▸ Material provided:
-------

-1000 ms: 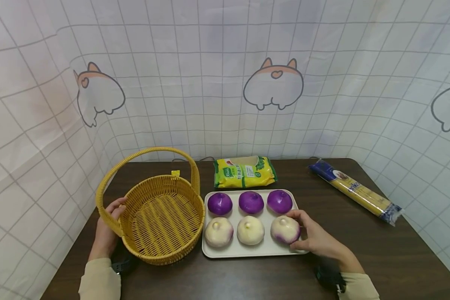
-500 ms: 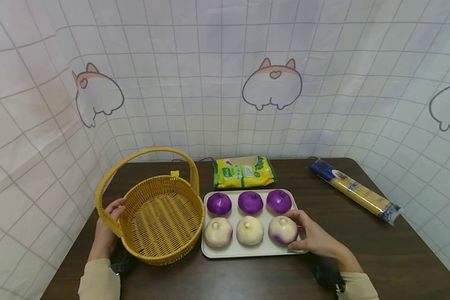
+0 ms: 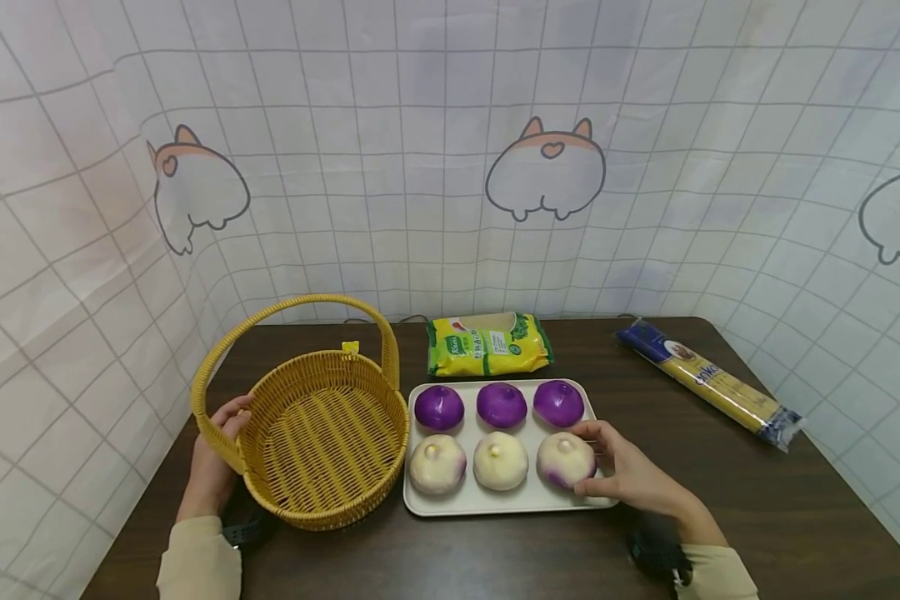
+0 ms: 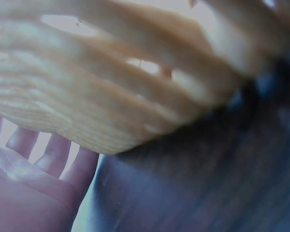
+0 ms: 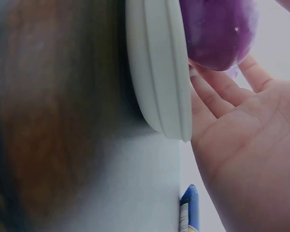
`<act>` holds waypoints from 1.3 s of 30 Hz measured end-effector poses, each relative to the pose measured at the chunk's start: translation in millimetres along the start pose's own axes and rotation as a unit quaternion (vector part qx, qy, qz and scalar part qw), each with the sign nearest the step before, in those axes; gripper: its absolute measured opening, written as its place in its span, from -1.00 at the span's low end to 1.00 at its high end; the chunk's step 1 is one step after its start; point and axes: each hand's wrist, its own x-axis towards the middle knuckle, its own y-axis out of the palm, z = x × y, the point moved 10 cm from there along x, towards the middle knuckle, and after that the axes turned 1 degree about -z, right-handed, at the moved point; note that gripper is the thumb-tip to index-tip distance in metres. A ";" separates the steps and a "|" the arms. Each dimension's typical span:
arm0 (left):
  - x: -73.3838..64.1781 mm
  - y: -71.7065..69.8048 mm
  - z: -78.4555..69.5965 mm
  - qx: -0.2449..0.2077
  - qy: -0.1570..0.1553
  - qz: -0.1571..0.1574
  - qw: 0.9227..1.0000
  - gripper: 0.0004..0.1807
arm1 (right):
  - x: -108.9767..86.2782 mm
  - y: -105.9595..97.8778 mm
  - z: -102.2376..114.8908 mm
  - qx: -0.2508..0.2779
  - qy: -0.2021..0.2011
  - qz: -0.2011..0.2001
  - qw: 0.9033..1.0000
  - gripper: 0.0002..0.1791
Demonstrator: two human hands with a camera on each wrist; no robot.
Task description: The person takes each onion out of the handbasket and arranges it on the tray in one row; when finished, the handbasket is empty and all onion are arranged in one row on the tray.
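Observation:
A white tray holds three purple onions in its back row and three whitish, purple-edged onions in front. At the front right, my right hand holds a whitish onion between fingers and thumb. In the right wrist view its purple side overhangs the tray rim, fingers against it. To the left stands a round wicker basket with a tall handle. My left hand touches its outer left side; the left wrist view shows extended fingers below the weave.
Behind the tray lies a yellow-green Knorr packet. A long blue-and-yellow packet lies diagonally at the back right of the dark table. Grid-patterned cloth surrounds the table's back and sides. The basket nearly touches the tray's left edge.
The right hand and the whitish onion it holds have shifted slightly left on the tray. The left hand and basket have stayed in place.

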 end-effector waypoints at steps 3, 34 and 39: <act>0.2 -0.2 0.2 0.001 0.001 0.000 1.000 -0.48 | 0.5 -0.2 0.1 -0.002 0.000 0.001 1.000 -0.19; -0.6 1.5 0.6 0.002 0.002 0.007 1.000 -0.45 | -9.7 -61.0 -12.7 0.045 0.013 -0.266 0.963 -0.74; -3.2 3.1 -2.4 -0.001 0.007 0.012 1.000 -0.43 | -16.4 -66.0 11.7 0.047 0.022 -0.289 0.956 -0.77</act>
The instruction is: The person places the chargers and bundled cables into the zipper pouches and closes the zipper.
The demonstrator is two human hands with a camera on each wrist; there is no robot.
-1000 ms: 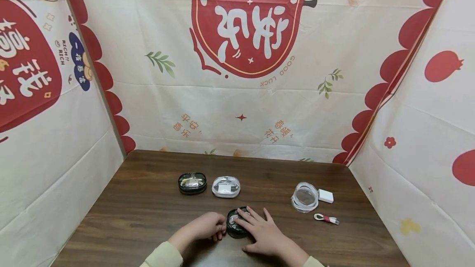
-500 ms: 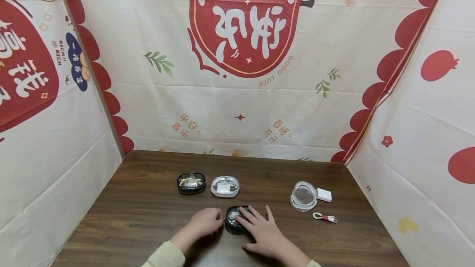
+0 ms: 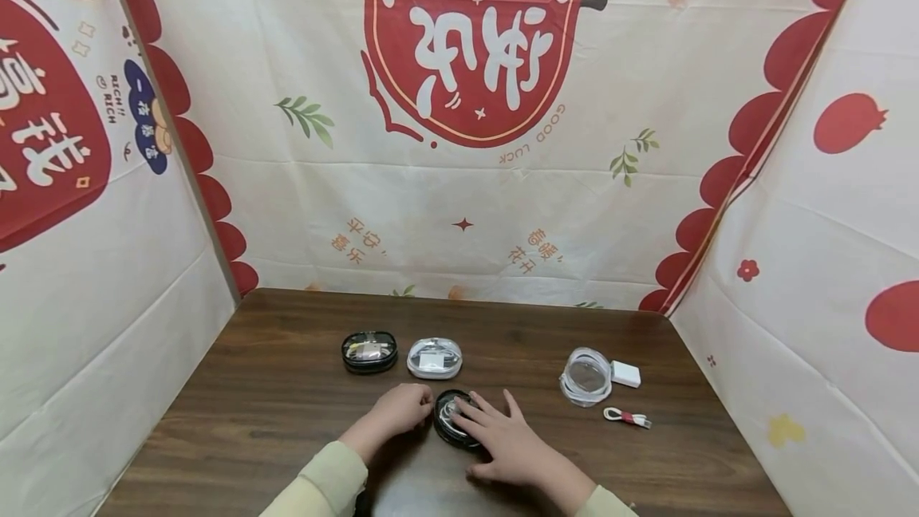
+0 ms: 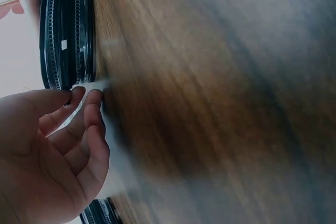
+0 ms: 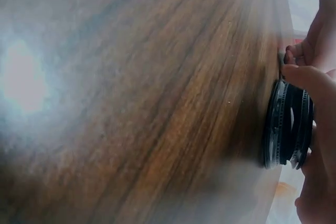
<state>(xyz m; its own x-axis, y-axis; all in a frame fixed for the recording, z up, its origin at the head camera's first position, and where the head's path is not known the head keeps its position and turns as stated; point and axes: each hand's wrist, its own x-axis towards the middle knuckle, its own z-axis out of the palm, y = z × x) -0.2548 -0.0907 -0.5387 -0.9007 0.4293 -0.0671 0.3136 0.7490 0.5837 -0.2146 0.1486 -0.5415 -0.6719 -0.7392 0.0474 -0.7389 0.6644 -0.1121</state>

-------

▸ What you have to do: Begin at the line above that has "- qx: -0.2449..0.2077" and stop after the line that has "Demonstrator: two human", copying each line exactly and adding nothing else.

▸ Response:
  - qx: -0.2449..0.2077
  - qy: -0.1570..0.1553
  - qz: -0.1571..0.1574
  - qw: 0.9227..1.0000
  - gripper: 0.0004..0.1807
arm1 (right):
  - x: -108.9767..86.2782 mm
  - y: -105.9595..97.8778 mm
  - z: -102.2376..114.8908 mm
  - qx: -0.2508..0.2779
  - qy: -0.2021..0.2011
  - qz: -0.2011..0.2001
  - qw: 0.9033..1.0000
  - gripper: 0.0002..0.1791
Demonstrator: two human hands with a camera on each wrist; no robot.

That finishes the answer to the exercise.